Ivermectin ameliorates bleomycin-induced lung fibrosis in male rats by inhibiting the inflammation and oxidative stress.

Abstract

Background: Idiopathic pulmonary fibrosis (IPF) is a pulmonary fibrotic disease characterized by a poor prognosis, which its pathogenesis involves the accumulation of abnormal fibrous tissue, inflammation, and oxidative stress. Ivermectin, a positive allosteric modulator of GABA_A receptor, exerts anti-inflammatory and antioxidant properties in preclinical studies. The present study investigates the potential protective effects of ivermectin treatment in rats against bleomycin-induced IPF.

Materials and methods: The present study involved 42 male Wistar rats, which were divided into five groups: control (without induction of IPF), bleomycin (IPF-induced by bleomycin 2.5 mg/kg, by intratracheal administration), and three fibrosis groups receiving ivermectin (0.5, 1, and 3 mg/kg). lung tissues were harvested for measurement of oxidative stress [via myeloperoxidase (MPO), superoxide dismutase (SOD), glutathione (GSH)] and inflammatory markers (tumor necrosis factor-α [TNF-α], interleukin-1β [IL-1β], and transforming growth factor-β [TGF-β]). Histological assessments of tissue damage were performed using hematoxylin-eosin (H&E) and Masson's trichrome staining methods.

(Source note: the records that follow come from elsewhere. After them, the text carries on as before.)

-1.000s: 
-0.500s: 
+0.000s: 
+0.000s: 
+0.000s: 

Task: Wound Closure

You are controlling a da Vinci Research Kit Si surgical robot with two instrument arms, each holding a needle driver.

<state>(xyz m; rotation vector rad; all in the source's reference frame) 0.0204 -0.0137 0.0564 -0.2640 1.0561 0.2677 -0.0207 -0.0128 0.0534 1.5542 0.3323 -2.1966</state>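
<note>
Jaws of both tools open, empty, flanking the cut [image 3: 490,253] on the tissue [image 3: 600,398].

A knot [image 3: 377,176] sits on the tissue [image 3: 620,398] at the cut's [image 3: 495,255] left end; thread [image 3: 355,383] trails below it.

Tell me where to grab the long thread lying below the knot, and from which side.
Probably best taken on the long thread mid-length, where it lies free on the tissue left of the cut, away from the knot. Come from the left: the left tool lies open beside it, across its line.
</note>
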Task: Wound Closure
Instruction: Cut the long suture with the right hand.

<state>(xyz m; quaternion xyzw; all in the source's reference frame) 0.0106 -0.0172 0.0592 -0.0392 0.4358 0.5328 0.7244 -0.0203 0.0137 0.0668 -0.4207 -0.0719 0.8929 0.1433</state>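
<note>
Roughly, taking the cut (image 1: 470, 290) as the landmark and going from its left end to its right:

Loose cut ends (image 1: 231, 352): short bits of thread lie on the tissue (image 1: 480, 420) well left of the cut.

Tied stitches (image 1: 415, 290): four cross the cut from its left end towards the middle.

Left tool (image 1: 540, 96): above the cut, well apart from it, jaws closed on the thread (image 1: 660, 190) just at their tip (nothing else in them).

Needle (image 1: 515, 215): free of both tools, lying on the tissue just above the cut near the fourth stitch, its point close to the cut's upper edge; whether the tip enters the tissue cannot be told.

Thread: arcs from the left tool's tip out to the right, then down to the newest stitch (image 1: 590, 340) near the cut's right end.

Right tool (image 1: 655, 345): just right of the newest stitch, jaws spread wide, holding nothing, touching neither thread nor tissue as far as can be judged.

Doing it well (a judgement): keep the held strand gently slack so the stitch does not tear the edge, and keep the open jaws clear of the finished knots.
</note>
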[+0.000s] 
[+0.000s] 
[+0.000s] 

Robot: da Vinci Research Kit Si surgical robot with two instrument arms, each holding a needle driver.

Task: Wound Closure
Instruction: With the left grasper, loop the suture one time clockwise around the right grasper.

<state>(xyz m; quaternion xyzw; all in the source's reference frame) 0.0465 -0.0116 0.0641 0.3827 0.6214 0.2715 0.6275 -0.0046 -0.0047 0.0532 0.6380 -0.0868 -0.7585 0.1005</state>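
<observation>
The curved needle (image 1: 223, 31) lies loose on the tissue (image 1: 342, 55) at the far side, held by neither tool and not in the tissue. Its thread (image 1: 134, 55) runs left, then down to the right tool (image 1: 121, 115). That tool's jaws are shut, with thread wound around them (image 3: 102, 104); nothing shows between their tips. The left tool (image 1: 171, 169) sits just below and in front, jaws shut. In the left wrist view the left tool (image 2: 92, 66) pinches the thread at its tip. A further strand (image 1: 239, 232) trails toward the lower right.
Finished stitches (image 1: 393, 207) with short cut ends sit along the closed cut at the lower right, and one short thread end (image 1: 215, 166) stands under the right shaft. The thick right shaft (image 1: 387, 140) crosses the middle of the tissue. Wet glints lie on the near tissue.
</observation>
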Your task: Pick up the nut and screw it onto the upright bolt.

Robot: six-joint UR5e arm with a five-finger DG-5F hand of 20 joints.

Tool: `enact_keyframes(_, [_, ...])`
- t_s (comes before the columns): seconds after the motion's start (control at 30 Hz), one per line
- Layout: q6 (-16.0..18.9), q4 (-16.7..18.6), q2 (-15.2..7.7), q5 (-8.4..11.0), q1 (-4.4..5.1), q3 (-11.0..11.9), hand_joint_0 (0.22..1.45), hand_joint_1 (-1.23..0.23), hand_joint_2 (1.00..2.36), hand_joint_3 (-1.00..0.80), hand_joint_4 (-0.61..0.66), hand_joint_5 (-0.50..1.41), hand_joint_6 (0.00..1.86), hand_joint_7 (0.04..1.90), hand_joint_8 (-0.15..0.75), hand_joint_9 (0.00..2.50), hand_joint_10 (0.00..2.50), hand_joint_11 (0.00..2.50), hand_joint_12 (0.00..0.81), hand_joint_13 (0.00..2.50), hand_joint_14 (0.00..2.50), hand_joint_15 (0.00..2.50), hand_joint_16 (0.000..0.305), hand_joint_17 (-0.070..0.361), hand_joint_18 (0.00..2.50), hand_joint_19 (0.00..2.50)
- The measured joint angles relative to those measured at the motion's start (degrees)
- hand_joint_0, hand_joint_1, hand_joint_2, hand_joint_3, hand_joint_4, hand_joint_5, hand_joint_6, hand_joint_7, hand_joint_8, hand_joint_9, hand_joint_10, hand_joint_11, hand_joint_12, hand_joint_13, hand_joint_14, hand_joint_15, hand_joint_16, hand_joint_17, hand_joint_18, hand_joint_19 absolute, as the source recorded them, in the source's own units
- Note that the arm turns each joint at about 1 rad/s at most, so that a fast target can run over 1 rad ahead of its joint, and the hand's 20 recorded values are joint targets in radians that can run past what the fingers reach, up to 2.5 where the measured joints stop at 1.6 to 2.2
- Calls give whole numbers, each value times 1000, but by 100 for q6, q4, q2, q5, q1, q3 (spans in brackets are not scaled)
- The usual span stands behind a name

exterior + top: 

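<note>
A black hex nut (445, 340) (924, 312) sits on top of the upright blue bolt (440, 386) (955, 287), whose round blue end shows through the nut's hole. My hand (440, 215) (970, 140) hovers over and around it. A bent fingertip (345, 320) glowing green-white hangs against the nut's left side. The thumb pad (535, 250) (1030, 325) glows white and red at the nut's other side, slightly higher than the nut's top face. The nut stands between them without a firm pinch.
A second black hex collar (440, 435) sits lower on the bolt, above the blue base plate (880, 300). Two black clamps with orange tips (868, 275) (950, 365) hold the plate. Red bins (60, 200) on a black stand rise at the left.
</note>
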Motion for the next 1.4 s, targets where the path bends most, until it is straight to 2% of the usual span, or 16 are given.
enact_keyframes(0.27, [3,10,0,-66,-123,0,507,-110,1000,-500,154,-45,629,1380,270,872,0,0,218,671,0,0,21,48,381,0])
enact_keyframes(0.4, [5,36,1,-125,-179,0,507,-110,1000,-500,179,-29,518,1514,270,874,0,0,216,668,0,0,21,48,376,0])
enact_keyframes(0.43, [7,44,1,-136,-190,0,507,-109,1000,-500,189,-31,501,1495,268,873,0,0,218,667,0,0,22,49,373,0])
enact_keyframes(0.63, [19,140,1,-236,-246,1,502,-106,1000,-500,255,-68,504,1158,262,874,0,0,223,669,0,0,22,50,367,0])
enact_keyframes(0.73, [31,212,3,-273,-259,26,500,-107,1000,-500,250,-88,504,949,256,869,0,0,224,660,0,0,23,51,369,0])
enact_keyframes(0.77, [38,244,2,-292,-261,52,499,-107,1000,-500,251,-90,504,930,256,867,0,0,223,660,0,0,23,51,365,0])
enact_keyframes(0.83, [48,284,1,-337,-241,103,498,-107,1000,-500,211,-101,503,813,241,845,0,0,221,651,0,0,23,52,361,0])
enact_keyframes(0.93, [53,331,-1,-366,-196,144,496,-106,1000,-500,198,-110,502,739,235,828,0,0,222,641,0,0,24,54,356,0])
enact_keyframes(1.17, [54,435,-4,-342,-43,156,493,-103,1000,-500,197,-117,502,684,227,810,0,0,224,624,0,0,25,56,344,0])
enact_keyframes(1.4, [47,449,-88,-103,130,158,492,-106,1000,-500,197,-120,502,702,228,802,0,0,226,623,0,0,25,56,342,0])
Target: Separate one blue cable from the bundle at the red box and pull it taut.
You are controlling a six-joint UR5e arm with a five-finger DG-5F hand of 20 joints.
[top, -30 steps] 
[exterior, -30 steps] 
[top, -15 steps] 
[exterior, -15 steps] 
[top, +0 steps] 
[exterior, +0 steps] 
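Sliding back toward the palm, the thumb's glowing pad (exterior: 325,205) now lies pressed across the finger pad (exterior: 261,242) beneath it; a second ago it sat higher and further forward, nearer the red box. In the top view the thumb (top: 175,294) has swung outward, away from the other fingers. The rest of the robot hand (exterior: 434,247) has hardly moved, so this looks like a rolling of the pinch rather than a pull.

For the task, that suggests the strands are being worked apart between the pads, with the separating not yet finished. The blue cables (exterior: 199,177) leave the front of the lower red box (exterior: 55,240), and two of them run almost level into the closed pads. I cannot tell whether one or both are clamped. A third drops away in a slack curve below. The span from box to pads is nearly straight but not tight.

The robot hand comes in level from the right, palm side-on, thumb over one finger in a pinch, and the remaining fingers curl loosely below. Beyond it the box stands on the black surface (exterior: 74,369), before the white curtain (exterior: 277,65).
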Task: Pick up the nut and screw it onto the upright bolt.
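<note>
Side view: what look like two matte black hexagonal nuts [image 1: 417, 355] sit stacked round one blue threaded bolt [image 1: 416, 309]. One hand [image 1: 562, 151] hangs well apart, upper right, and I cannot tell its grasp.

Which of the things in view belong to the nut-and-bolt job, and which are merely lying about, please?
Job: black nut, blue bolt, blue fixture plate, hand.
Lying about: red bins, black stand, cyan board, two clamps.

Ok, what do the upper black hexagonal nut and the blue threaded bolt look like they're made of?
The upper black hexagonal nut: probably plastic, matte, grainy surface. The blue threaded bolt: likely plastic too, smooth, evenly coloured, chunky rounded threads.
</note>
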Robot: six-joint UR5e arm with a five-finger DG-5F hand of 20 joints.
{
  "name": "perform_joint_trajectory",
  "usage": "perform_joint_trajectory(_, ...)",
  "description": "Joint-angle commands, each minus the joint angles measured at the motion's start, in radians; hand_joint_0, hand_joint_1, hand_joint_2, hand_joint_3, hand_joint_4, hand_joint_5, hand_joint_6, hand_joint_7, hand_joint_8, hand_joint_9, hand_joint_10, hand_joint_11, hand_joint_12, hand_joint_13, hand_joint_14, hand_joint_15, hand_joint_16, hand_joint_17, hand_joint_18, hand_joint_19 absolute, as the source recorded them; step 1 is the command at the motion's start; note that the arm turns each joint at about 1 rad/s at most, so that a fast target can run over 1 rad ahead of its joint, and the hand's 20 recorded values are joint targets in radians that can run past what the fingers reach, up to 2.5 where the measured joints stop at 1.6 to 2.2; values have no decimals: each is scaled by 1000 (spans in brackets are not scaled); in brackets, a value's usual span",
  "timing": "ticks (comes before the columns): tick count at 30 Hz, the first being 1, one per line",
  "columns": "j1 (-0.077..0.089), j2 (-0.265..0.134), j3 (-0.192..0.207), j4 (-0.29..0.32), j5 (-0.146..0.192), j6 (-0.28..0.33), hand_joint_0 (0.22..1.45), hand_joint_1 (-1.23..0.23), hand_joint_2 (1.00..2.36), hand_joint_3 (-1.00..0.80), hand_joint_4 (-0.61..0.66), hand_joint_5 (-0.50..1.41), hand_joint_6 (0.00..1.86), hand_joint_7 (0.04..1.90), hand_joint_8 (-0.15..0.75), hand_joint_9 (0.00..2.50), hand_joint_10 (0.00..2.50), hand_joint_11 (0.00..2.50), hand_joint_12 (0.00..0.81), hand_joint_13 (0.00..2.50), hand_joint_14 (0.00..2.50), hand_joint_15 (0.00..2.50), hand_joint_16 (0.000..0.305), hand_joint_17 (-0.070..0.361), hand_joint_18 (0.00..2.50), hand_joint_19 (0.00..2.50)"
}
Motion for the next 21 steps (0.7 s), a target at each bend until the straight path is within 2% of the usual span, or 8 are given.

Results: The induction of fibrosis via bleomycin was found to increase levels of MPO as well as TNF-α, IL-1β, and TGF-β while decrease SOD activity and GSH level. Treatment with ivermectin at a dosage of 3 mg/kg was able to reverse the effects of bleomycin-induced fibrosis on these markers. In addition, results from H&E and Masson's trichrome staining showed that ivermectin treatment at this same dose reduced tissue damage and pulmonary fibrosis.

Conclusion: The data obtained from this study indicate that ivermectin may have therapeutic benefits for IPF, likely due to its ability to reduce inflammation and mitigate oxidative stress-induced toxicity.